Aww he's adorable. There's a cute little turquoise DT at my local petco, and I'm toying with the idea of buying him. Seeing all these great little DT's on here sure doesn't help!


----------



## dramaqueen (Jul 7, 2008)

He's very pretty!! I'd love to have a doubletail!


----------



## CodeRed (Jun 11, 2009)

Elaina said:


> Aww he's adorable. There's a cute little turquoise DT at my local petco, and I'm toying with the idea of buying him. Seeing all these great little DT's on here sure doesn't help!
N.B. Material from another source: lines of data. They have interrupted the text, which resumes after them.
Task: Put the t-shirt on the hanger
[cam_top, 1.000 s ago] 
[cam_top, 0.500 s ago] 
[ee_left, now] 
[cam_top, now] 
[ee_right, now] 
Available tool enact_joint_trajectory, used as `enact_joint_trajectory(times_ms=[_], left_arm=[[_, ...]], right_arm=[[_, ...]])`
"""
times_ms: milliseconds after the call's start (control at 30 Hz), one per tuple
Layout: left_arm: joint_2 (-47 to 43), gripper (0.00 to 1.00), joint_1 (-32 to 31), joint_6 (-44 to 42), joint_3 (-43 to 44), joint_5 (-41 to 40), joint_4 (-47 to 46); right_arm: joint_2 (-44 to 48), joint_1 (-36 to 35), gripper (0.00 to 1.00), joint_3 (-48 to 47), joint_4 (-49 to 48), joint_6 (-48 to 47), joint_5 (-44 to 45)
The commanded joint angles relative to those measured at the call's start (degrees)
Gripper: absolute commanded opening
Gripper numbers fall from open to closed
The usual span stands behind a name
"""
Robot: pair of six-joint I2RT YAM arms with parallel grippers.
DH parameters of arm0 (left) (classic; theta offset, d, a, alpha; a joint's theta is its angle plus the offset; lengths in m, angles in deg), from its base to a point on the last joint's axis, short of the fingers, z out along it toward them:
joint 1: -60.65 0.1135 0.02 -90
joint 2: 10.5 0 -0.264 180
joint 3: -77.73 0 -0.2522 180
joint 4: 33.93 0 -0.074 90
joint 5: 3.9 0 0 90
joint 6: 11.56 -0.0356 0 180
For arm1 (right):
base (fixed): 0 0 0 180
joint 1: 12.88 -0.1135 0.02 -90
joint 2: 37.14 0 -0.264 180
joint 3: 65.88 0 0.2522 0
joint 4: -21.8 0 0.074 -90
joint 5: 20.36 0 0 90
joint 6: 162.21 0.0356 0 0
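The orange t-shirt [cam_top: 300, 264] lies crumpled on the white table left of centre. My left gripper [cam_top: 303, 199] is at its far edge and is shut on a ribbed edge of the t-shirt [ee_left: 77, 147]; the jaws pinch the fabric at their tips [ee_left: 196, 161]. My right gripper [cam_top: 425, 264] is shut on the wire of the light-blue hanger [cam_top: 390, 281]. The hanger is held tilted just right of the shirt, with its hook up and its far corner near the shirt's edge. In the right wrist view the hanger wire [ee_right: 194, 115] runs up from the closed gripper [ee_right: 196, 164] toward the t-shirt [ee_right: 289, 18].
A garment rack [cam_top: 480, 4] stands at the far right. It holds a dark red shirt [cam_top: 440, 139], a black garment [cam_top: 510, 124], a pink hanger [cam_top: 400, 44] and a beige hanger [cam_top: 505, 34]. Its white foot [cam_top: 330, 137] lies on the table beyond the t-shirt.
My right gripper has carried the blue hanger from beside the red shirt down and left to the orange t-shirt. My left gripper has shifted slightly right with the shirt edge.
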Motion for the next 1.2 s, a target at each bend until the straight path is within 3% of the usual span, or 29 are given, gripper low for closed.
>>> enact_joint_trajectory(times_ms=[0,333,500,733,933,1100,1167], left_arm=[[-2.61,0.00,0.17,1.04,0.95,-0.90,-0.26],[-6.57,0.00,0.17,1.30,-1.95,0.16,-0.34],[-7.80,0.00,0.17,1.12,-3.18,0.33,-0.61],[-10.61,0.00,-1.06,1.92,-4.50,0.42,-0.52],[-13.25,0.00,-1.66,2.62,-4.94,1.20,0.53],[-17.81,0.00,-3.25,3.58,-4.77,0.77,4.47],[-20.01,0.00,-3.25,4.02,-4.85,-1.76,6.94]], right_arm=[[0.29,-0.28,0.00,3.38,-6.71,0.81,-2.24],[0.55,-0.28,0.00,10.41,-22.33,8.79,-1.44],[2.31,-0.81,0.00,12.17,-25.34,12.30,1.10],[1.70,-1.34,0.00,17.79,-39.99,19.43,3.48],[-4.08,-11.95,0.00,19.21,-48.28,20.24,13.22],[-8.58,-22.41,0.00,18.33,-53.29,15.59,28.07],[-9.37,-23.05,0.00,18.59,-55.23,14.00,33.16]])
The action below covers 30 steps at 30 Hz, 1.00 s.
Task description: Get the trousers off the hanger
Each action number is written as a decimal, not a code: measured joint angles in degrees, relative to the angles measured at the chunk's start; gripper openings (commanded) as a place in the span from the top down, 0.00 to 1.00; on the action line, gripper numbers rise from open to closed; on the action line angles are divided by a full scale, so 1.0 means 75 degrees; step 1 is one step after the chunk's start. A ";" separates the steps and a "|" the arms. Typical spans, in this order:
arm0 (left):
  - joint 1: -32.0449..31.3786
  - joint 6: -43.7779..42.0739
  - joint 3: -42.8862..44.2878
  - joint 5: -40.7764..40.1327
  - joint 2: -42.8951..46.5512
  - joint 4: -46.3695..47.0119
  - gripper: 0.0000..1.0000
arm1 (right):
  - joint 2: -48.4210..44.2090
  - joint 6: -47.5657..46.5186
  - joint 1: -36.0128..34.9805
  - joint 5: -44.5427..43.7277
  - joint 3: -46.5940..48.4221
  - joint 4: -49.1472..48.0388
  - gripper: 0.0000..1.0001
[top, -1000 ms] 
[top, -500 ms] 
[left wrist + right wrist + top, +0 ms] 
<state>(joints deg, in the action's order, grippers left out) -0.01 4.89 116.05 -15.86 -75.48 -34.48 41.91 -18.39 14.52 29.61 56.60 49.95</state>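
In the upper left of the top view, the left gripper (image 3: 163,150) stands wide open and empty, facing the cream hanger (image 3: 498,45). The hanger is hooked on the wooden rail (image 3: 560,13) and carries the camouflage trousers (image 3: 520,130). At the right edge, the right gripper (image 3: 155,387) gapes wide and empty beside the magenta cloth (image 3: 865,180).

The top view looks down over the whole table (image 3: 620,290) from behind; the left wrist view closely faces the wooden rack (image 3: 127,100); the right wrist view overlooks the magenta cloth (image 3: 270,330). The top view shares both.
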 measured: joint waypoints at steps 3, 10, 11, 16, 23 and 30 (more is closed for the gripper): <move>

Get him now before he's gone


----------



## TheRummy (Sep 17, 2009)

Yeah I ran in to get a air pump for my cousin for his birthday and i saw him on the betta shelf and i was like "D'awwwww"
I have a typical blue one named gigabyte and i love how delicate and gentle pearl harbor is compared to gig
(gig is a flaring,snail poking,finger attacking,food tearing apart,bad mama jama)
Ok like right now gig is flaring for no reason and pearl harbor is just floating around his bowl gracefully
I love them both,haha


----------



## DragonFish (Mar 31, 2009)

Ohmygosh!! :-D SO beautiful!! He looks almost JUST like my Smore when I got him, only Smore is a Delta xDD


----------



## dramaqueen (Jul 7, 2008)

He does look like Smore. lol


----------



## TheRummy (Sep 17, 2009)

Here is gigabyte my mass flaring snail poking betta


----------



## dramaqueen (Jul 7, 2008)

He's pretty!


----------



## TheRummy (Sep 17, 2009)

Thanks,I like him


----------



## Bettabubble3 (Aug 17, 2009)

pearl died right


----------